◆ **Problem details**:
Please write out the data below once more, exactly as it stands.

◆ **Dataset extract**:
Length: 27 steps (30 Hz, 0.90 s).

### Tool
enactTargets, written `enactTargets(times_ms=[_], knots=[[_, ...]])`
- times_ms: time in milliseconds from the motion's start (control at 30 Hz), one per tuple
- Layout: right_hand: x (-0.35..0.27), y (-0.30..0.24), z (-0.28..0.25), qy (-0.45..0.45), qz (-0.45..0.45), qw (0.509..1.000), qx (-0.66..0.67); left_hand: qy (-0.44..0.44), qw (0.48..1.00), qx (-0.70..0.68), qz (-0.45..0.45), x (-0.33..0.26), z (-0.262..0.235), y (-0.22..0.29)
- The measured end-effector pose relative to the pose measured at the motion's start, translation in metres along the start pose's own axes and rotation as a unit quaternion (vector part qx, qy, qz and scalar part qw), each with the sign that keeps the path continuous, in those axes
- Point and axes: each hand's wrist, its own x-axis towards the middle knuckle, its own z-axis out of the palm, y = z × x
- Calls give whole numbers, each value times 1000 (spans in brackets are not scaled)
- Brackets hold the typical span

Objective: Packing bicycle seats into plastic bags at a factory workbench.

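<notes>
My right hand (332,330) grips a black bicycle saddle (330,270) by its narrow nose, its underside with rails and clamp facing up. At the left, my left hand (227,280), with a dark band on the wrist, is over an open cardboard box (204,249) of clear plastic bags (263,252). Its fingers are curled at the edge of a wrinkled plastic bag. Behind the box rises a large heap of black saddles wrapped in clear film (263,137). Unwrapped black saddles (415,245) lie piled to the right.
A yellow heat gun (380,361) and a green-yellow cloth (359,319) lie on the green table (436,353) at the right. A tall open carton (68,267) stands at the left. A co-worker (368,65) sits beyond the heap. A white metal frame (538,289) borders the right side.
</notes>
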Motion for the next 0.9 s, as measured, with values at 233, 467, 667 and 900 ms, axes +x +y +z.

◆ **Solution to the exercise**:
Length: 27 steps (30 Hz, 0.90 s).

### Tool
enactTargets, written `enactTargets(times_ms=[_], knots=[[_, ...]])`
- times_ms: time in milliseconds from the motion's start (control at 30 Hz), one per tuple
- Layout: right_hand: x (-0.35..0.27), y (-0.30..0.24), z (-0.28..0.25), qy (-0.45..0.45), qz (-0.45..0.45), qw (0.509..1.000), qx (-0.66..0.67); left_hand: qy (-0.44..0.44), qw (0.48..1.00), qx (-0.70..0.68), qz (-0.45..0.45), x (-0.33..0.26), z (-0.262..0.235), y (-0.22..0.29)
- The measured end-effector pose relative to the pose measured at the motion's start, translation in metres along the start pose's own axes and rotation as a unit quaternion (vector part qx, qy, qz and scalar part qw), each with the sign that keeps the path continuous, in those axes
- Point and axes: each hand's wrist, its own x-axis towards the middle knuckle, its own z-axis out of the palm, y = z × x
- Calls give whole numbers, each value times 1000 (spans in brackets are not scaled)
- Brackets hold the typical span

Objective: Packing bicycle seats into plastic bags at a factory workbench.

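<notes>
My right hand (332,330) grips a black bicycle saddle (330,270) by its narrow nose, its underside with rails and clamp facing up. At the left, my left hand (227,280), with a dark band on the wrist, is over an open cardboard box (204,249) of clear plastic bags (263,252). Its fingers are curled at the edge of a wrinkled plastic bag. Behind the box rises a large heap of black saddles wrapped in clear film (263,137). Unwrapped black saddles (415,245) lie piled to the right.
A yellow heat gun (380,361) and a green-yellow cloth (359,319) lie on the green table (436,353) at the right. A tall open carton (68,267) stands at the left. A co-worker (368,65) sits beyond the heap. A white metal frame (538,289) borders the right side.
</notes>
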Motion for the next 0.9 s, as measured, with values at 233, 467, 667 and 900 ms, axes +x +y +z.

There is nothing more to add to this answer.